Beneath this task are records; print exactly the stretch of them from the line with "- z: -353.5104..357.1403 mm" through the line with "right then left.", both ends included.

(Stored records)
"""

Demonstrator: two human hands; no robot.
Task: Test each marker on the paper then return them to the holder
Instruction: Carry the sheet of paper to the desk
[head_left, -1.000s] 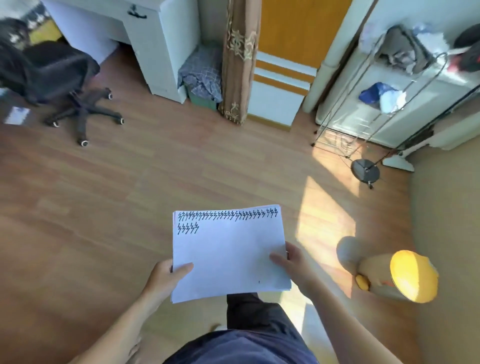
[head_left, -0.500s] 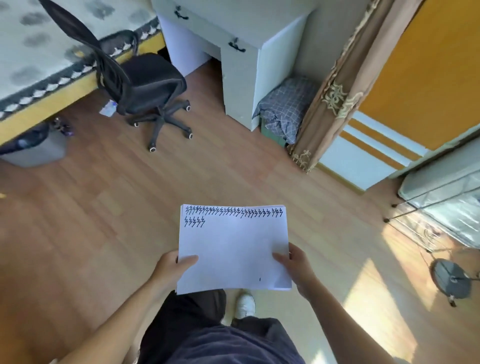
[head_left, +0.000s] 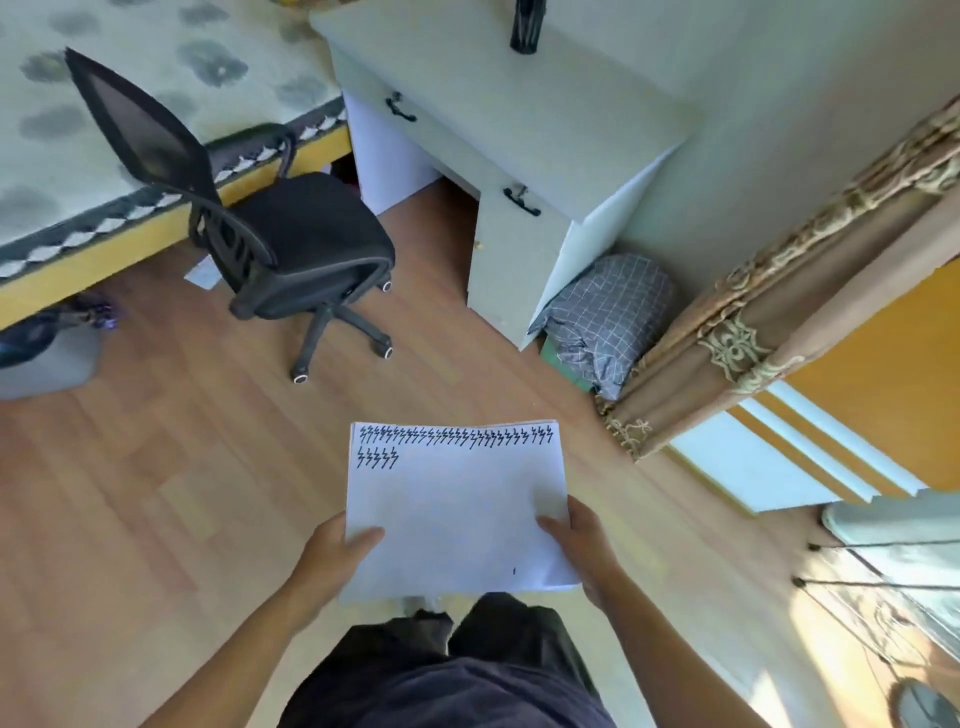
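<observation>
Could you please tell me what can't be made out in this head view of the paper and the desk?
- Left hand fingers: hidden under the paper; only the thumb shows.
- Right hand fingers: likewise hidden.
- Dark object on the desk: cut off by the top edge; holder or not, unclear.
- Markers: none visible.

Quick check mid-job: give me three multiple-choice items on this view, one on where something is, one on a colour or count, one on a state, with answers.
1. Where is the paper?
A. on the desk
B. held above the floor
C. on the chair seat

2. How many rows of marks does the paper carry?
A. two
B. four
C. none

3. How do the hands hold the paper?
A. left only
B. right only
C. both, at its side edges

Answers:
1 B: the wooden floor shows beneath it, the desk lies ahead.
2 A: one full row, one short row.
3 C: the left hand and right hand each grip an edge.
</observation>
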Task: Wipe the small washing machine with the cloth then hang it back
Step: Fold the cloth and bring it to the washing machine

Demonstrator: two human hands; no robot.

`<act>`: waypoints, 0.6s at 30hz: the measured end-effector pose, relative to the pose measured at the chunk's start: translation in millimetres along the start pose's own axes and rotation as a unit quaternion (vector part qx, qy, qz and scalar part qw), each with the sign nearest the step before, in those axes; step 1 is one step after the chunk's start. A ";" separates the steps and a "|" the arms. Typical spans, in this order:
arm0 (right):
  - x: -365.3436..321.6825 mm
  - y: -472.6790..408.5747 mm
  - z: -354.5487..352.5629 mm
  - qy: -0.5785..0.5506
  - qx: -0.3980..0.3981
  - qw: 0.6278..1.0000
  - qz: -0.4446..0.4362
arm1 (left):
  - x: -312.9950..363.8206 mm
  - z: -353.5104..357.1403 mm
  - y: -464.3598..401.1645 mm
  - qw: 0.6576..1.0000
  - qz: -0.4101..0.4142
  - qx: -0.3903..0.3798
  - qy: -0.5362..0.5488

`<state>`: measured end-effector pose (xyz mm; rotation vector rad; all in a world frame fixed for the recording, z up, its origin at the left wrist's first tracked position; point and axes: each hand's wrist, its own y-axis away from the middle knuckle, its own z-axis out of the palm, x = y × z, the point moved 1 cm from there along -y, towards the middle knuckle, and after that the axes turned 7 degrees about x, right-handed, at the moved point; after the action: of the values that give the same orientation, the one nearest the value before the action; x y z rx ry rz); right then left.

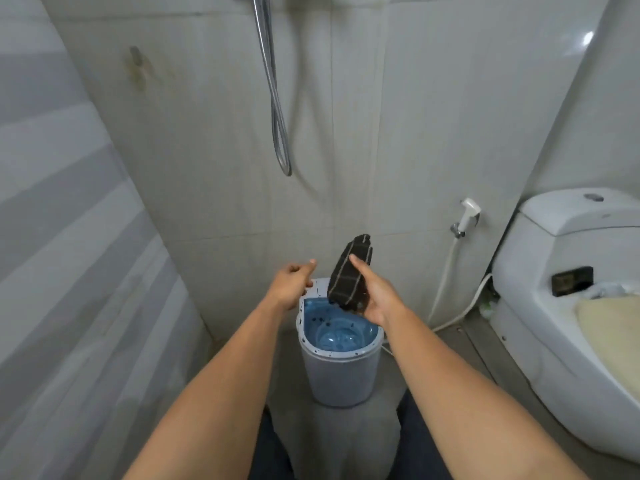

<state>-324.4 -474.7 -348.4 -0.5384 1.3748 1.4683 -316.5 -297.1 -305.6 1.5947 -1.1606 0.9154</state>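
Hands, two of them, reach out over one small washing machine (340,355) standing on the bathroom floor (346,441) against the far tiled wall (207,150). Its lid is off or open, showing one blue tub inside a pale grey shell. The right hand (375,296) holds one dark cloth (349,271) with thin pale stripes, folded into a long bundle that lies across the palm, the thumb pressed on top; the cloth hangs above the far rim of the machine, not touching it. The left hand (292,282) is empty, fingers loosely spread, hovering just above the machine's far left edge, near the cloth but apart from it. One metal shower hose (275,98) loops down the wall above. To the right sit one white toilet (568,289) and one bidet sprayer (467,213) clipped to the wall.
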 end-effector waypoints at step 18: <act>140.1 -169.2 4.5 0.021 0.046 0.981 0.188 | -214.2 15.4 -157.5 0.972 -0.185 0.063 -0.130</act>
<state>-230.6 -447.1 -545.2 -0.2585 1.6330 1.6887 -223.6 -235.6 -547.5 1.9972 -0.9441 0.5548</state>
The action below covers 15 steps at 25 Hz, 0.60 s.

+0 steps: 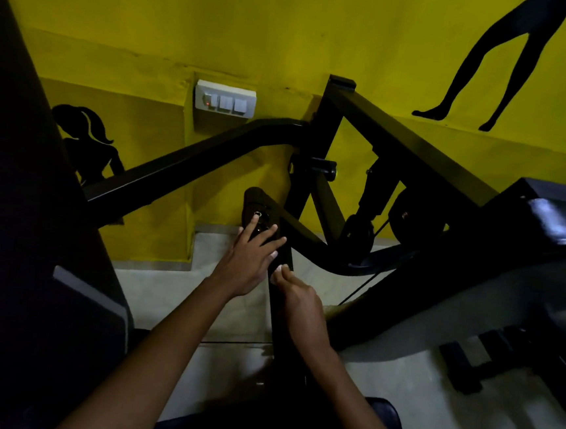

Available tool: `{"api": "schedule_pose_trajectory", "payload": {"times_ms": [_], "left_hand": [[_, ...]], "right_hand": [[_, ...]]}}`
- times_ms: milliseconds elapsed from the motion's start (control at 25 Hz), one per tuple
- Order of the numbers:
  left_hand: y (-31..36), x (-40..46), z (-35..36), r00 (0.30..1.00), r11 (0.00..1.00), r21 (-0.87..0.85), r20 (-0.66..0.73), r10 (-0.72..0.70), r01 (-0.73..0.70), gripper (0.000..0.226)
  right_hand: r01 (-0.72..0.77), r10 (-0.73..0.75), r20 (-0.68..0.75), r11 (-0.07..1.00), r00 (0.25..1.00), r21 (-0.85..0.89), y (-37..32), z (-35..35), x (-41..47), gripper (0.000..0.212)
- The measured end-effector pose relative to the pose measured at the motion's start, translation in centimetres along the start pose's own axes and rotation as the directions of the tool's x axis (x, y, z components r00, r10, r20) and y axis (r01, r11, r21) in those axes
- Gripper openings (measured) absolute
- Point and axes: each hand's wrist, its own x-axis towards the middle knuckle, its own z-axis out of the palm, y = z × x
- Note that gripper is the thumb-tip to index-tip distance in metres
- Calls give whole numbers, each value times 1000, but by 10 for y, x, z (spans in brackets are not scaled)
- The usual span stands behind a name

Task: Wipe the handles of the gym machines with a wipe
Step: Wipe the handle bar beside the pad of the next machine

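My left fingers (265, 238) lie flat on the black handle (260, 219); right hand (296, 301) grips below (no wipe visible), so grime may stay.

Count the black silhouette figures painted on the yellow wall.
2. One silhouette with a ponytail is low on the left, beside the dark column. A second, showing only legs, is at the upper right, cut off by the frame. Machine parts may hide others.

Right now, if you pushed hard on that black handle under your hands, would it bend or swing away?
The black handle probably stays stiff: it looks like a thick bar joined to the machine frame. It might pivot, since a joint seems nearby. Its glossy surface may feel slippery.
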Motion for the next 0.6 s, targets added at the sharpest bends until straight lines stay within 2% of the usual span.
{"api": "schedule_pose_trajectory", "payload": {"times_ms": [120, 240, 320, 440, 600], "left_hand": [[2, -9, 1, 1000, 999, -47, 1, 11, -11, 46], [7, -20, 2, 1000, 992, -124, 11, 24, -22, 49], [10, -26, 1, 1000, 986, -169, 22, 19, -15, 44], [13, -35, -2, 999, 980, -197, 25, 28, -22, 44], [18, -47, -2, 999, 974, -223, 24, 37, -31, 43]], "right_hand": [[102, -105, 77, 994, 992, 43, 6, -6, -19, 47], [68, -68, 0, 997, 998, 30, 5, -7, -20, 48], [87, -87, 45, 996, 995, 11, -1, -5, -27, 47], [143, -153, 118, 986, 981, 89, 4, -15, -45, 45], [133, -134, 50, 991, 990, 34, 6, -16, -53, 53]]}}
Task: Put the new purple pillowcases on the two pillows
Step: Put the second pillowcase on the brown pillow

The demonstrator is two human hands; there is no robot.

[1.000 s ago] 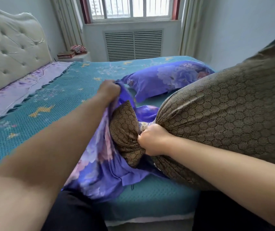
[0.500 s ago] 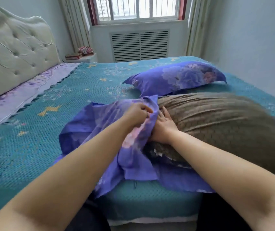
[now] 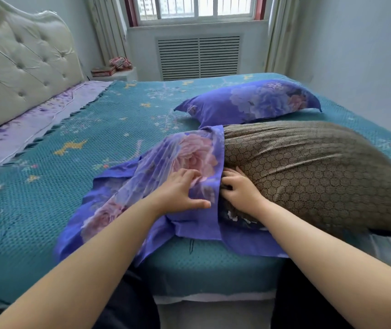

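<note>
The bed fills most of the view, spread with a teal knitted cover, a tufted pale headboard far off to the left of both hands and a window with a vent below it straight ahead. The brown pillow lies just right of the hands, bulky and soft, likely light but floppy, so it should sag wherever it is not held. Beyond the hands rests the second pillow, already dressed in purple. The loose purple pillowcase lies rumpled under and left of the hands, its open edge drawn only over the brown pillow's near end; thin and smooth, it will probably bunch and slide, so the hem at the mouth looks the best place to take hold. The left hand rests on the case with fingers spread and fairly straight, thumb out, gripping nothing firmly. The right hand curls its fingers in at the pillow's end under the hem, seemingly pushing it inward.
</note>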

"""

▶ Written solution:
  - z: -353.5104..357.1403 mm
  - y: -464.3598..401.1645 mm
  - qw: 0.6576..1.0000
  - qz: -0.4101..0.4142
  - qx: -0.3903..0.3798
  - qy: -0.5362..0.5488

`<state>`: measured end-effector pose (xyz mm; rotation vector rad; all in a world frame fixed for the recording, z up, its origin at the left wrist's first tracked position; point and axes: each hand's wrist, its own y-axis away from the middle knuckle, its own z-axis out of the palm, x = y × z, the point moved 1 cm from there along -y, towards the middle knuckle, and after that the axes turned 7 degrees about x, right-handed, at the moved point; after the action: of the values that give the same orientation, the one nearest the value before the action; x y z rx ry rz); right then left.

What was requested is fully covered by this answer.